Alright, did a little more research and am leaning toward a triple striplight from All-Glass. I'm then looking at mixing the bulbs with two Life-Glo's and one Flora-Glo. That should give me 120w total and with the 55 gal tank, a 2.18 wpg setup. Would that be a good balance between good light for the plants without overdoing it? Like I said before, I would like to avoid a CO2 setup for now.


----------



## beaslbob (May 29, 2009)

If they would fit in your hood take a look at home depot shop lights. a 2 tube 32w/tube t8 fixture is like $10 and 6500k tubes are $6. that's 64w/fixture 128w total. 
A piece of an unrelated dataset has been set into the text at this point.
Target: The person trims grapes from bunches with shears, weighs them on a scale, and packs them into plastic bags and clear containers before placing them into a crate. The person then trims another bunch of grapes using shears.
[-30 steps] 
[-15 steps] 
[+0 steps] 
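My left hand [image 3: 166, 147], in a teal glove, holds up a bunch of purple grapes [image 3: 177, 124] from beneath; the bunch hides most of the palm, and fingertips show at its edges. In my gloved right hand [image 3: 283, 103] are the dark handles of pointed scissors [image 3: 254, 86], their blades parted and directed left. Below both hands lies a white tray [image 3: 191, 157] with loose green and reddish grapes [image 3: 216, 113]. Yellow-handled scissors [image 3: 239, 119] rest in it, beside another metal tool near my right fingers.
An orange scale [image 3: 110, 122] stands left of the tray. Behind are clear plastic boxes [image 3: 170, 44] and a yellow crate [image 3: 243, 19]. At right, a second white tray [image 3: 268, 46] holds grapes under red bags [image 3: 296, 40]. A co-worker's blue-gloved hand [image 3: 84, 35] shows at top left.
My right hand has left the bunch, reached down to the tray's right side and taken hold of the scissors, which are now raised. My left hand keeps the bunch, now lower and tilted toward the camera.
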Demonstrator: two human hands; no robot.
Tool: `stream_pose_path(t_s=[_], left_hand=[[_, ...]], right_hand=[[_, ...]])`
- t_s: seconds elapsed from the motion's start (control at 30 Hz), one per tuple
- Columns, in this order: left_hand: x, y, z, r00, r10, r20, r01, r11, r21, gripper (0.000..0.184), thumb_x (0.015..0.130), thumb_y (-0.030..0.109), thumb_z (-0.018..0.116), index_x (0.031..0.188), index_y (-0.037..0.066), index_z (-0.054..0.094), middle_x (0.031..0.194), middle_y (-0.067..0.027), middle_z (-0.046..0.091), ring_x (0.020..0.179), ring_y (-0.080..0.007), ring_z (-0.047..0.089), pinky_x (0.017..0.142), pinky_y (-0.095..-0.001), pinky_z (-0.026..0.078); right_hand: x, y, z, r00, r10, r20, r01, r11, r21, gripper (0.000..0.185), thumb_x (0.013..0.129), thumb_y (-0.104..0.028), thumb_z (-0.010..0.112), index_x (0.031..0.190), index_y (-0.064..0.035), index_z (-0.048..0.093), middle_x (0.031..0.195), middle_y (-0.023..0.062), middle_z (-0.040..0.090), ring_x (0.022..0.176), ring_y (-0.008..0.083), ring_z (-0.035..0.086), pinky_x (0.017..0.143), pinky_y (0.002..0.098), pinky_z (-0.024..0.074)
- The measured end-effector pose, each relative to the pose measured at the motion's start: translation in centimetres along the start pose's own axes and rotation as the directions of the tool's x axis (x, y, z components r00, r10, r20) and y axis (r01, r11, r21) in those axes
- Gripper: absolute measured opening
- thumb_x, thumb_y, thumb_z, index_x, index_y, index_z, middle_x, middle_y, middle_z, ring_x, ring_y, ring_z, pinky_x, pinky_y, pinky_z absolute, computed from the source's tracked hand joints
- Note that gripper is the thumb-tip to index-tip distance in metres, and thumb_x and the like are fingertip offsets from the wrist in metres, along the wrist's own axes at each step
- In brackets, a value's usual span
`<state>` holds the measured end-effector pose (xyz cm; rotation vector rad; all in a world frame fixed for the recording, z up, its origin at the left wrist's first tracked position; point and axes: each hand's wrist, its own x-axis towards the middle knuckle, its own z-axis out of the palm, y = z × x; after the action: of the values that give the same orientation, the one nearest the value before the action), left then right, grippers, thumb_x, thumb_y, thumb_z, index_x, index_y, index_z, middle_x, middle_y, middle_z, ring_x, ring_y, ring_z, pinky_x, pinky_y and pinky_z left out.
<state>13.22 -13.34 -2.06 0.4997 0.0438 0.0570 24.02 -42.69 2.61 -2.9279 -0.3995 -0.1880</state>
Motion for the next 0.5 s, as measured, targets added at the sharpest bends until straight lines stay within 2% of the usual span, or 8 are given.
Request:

A couple of those only costs $30 or so and gives more then enough light for any planted tank.


my .02


----------



## cgskipper (Nov 15, 2010)

If I go with the triple striplight (120 watts, 2.18 wpg), will that give me an algae problem if I don't use CO2?


----------



## jrman83 (Jul 9, 2010)

Algae can be kept under control by regulating the amount of time your light is on - for the most part.


----------



## cgskipper (Nov 15, 2010)

If I want the light on for 10-12 hours per day, should I go with the double (80 watt) or triple (120 watt) setup?


----------



## jrman83 (Jul 9, 2010)

Will depend on what your tank is doing....no set formula for X time = X algae. Best thing to do is test once you get the lights. Leave on for how long you like and adjust from there. Start taking away hours you're not home or in bed.


----------



## cgskipper (Nov 15, 2010)

I agree with the last post that there are no exact formulas for each aquarium. Based on everyone's comments and the research I did today, I decided to try the 48" triple striplight with 2 Life-Glo 40 watts and 1 Flora-Glo 40 watt. I'll keep you all posted, especially once the water clears and I start adding fish - hopefully this weekend!

Thanks for everyone's help!


----------